There is an iPad version of Scrivener in the works, but it looks like it will be a while before we see it. Until we do, here are your options for working on your writing project when you’re away from your desk. One caution . . . always backup your project before exporting or importing.
As you see here, there is a Sync command located under the File menu. In this example, I’m synching my project to Simplenote. The Simplenote [iOS – free and $20/year] service is a cloud-based notebook and offers both a free and premium service with a very nice iPad app. When you sync all or part of your project to Simplenote, it exports the manuscript items as text files which you can then edit online or in the Simplenote app.
In this case the use of the word “sync” as a Scrivener command is a bit misleading. You don’t just sync to Simplenote, make some edits then sync back to Scrivener. Once you’ve finished editing on your mobile device, you’ll need to import that text file back into Scrivener.
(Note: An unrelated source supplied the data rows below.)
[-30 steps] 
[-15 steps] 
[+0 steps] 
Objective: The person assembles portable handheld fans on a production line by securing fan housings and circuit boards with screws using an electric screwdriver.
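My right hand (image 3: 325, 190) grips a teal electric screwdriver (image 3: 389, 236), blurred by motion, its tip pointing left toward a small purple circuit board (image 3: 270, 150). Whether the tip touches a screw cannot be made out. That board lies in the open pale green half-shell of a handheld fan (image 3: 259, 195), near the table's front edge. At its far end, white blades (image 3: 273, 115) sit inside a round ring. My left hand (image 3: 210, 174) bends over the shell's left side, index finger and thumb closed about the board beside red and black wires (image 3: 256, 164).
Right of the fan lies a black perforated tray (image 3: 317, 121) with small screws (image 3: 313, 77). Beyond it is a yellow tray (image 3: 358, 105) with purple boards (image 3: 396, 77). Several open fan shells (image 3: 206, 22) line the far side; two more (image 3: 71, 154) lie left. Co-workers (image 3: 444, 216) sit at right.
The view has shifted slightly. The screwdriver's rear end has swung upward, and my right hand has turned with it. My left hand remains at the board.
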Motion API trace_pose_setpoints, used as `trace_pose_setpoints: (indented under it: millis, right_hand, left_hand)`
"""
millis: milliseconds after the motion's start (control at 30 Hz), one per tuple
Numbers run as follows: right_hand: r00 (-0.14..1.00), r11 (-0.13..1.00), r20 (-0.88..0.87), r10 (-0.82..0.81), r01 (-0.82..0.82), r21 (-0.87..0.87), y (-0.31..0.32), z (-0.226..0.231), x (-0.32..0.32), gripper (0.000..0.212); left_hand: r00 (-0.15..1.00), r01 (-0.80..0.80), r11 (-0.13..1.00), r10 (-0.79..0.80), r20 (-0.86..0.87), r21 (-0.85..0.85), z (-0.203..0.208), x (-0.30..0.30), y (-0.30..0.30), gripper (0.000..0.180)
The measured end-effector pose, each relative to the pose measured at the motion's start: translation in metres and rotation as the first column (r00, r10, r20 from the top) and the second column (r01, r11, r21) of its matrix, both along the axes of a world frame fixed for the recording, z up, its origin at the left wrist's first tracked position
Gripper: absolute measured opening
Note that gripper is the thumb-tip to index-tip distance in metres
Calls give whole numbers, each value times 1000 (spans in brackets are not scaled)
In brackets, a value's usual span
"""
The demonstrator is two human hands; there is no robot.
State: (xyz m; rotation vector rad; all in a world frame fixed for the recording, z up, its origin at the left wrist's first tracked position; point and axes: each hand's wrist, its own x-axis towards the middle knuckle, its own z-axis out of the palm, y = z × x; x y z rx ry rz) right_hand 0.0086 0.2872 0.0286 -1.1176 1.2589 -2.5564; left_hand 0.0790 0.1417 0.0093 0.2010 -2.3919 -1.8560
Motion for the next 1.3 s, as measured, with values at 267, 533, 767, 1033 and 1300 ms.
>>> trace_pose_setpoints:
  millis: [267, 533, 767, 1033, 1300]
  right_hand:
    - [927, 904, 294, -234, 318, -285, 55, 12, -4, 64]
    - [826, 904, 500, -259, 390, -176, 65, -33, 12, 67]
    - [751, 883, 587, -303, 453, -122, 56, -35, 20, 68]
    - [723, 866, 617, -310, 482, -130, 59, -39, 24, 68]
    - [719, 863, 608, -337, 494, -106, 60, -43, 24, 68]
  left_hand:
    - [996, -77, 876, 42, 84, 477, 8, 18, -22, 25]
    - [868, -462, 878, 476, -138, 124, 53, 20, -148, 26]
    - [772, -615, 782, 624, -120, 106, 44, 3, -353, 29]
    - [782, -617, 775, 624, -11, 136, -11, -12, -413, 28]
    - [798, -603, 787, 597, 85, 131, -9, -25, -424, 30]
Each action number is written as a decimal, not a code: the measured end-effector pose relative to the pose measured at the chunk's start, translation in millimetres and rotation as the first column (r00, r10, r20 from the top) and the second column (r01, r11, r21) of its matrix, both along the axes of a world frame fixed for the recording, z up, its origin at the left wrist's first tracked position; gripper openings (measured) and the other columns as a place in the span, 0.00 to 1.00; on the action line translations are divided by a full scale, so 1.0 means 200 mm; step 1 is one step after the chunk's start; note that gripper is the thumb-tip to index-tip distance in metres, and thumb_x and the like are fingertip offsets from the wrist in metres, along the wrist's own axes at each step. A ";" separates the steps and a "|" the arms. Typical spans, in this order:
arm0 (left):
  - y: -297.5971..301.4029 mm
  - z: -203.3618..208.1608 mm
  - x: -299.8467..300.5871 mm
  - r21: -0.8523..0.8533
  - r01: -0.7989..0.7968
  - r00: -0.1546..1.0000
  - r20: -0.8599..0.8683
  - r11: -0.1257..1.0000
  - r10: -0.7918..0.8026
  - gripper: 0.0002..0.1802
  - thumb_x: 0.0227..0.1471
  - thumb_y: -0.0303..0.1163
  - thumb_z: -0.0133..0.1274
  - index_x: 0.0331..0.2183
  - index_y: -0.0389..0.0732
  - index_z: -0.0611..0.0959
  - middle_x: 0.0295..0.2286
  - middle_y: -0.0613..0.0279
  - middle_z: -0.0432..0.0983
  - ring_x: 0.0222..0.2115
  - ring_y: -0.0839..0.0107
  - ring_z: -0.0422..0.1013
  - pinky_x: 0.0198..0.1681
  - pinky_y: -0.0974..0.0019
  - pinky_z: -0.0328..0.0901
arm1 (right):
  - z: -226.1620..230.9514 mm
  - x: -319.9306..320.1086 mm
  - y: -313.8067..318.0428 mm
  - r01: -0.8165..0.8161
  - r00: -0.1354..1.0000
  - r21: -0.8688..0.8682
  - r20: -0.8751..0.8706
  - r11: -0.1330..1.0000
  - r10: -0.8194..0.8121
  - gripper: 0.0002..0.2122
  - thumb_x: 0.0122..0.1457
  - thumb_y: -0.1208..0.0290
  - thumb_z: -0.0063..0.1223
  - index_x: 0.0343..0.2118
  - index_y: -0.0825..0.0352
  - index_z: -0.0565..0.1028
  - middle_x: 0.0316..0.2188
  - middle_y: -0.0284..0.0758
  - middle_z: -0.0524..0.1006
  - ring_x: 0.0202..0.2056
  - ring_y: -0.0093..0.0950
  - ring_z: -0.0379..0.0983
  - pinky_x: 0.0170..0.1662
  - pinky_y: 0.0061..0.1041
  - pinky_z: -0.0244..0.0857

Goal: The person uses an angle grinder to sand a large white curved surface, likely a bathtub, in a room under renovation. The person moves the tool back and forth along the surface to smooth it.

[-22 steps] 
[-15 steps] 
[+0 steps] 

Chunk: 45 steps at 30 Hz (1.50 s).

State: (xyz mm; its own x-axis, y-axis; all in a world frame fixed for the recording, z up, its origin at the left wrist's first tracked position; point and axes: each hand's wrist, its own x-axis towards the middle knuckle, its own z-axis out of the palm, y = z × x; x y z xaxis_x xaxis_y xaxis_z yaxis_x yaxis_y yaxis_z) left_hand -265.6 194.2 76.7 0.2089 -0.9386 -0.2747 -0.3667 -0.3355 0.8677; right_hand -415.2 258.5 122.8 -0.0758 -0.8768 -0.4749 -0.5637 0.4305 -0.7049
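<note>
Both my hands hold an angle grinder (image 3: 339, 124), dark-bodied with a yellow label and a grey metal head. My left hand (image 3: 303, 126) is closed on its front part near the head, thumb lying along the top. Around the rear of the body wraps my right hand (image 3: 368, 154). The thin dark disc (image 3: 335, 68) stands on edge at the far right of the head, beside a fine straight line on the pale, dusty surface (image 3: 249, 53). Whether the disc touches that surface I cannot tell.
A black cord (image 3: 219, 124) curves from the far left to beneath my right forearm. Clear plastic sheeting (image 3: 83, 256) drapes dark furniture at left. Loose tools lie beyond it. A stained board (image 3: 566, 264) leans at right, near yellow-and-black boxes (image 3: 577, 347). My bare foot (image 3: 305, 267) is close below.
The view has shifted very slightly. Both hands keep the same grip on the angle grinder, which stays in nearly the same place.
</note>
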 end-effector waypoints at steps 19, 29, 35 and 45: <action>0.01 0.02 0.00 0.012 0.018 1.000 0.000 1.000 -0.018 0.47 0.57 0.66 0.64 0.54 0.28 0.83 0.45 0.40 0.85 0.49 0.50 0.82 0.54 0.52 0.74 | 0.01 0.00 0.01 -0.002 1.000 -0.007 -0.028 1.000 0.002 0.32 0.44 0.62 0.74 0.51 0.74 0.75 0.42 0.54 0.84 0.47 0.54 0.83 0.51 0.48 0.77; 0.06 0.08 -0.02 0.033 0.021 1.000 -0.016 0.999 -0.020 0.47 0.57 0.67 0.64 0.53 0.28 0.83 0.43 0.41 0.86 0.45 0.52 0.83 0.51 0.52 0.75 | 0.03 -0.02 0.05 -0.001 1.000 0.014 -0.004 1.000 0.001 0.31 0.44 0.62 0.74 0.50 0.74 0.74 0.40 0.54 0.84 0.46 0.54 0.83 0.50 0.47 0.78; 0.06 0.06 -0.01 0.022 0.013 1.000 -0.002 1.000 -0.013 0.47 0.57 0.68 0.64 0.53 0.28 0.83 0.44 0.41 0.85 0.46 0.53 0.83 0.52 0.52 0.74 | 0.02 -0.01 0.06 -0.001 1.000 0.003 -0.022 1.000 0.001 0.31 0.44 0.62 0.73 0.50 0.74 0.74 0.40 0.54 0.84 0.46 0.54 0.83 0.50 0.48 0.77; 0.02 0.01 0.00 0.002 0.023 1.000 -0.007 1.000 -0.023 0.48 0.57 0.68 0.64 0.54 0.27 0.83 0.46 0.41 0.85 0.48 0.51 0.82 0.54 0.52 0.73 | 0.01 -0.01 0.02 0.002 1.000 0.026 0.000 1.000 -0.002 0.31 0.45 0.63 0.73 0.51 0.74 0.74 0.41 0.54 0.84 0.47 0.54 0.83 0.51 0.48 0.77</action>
One of my favorite iPad text editors is Elements for Dropbox [iOS – $4.99] because of its support for markdown. [For more information on markdown, see Markdown – an archival standard for digital documents?] It can also be used to edit your project on the go. In this case, you will “sync” your Scrivener project with an external folder – only this folder will be the Elements folder within your virtual Dropbox folder. Once again, those updated text files will need to be imported back to Scrivener.
While Simplenote offers more options for editing whenever and wherever using either a mobile app or the platform’s Web interface, I find the importing effort more straightforward when pulling in files from a Dropbox folder. That being said, I have no problem taking advantage of whichever option is available in any given situation.
If you are like me and find outlines useful to help plan and organize projects, the Cloud Outliner app [iOS – $4.99 and Mac – $9.99] could be quite useful. There’s also a Lite version of the iOS app if you’d like to take a test drive first. This app supports OPML (Outline Processing Markup Language) a format standard for outlines. Scrivener supports importing OPML files. I’ve gotten into the habit of creating a folder in my Binder just to keep the outlines (yes, plural) I create for a project. It’s part of the “working” files – not part of the manuscript itself.
In the example below, you see a scene from my Future of Memories (FoM) project that has been exported to my iPad using Simplenote.
Here’s an example of the same scene as it appears in the Elements app.
And an outline in my Cloud Outliner app.
To import this outline into a Scrivener project, I first used the Cloud Outliner app’s File > Export command to export the selected outline to an OPML file. In Scrivener, I select the Outlines item in the Binder and then use Scrivener’s File > Import > Files command to import the OPML file I just created. As you can see below, the file is delivered to Scrivener with all the outline levels of the original file.
I don’t attempt to export an entire project to my iPad, but having a section with me at an given time, gives me something to work on when I have a few minutes. Like many others, I look forward to the day I can carry a mobile version of Scrivener with me but until then, I’m make do with what I’ve got. The iPad apps discussed here have uses other than just their Scrivener capabilities and are put to use for many purposes so they were already part of my mobile workspace.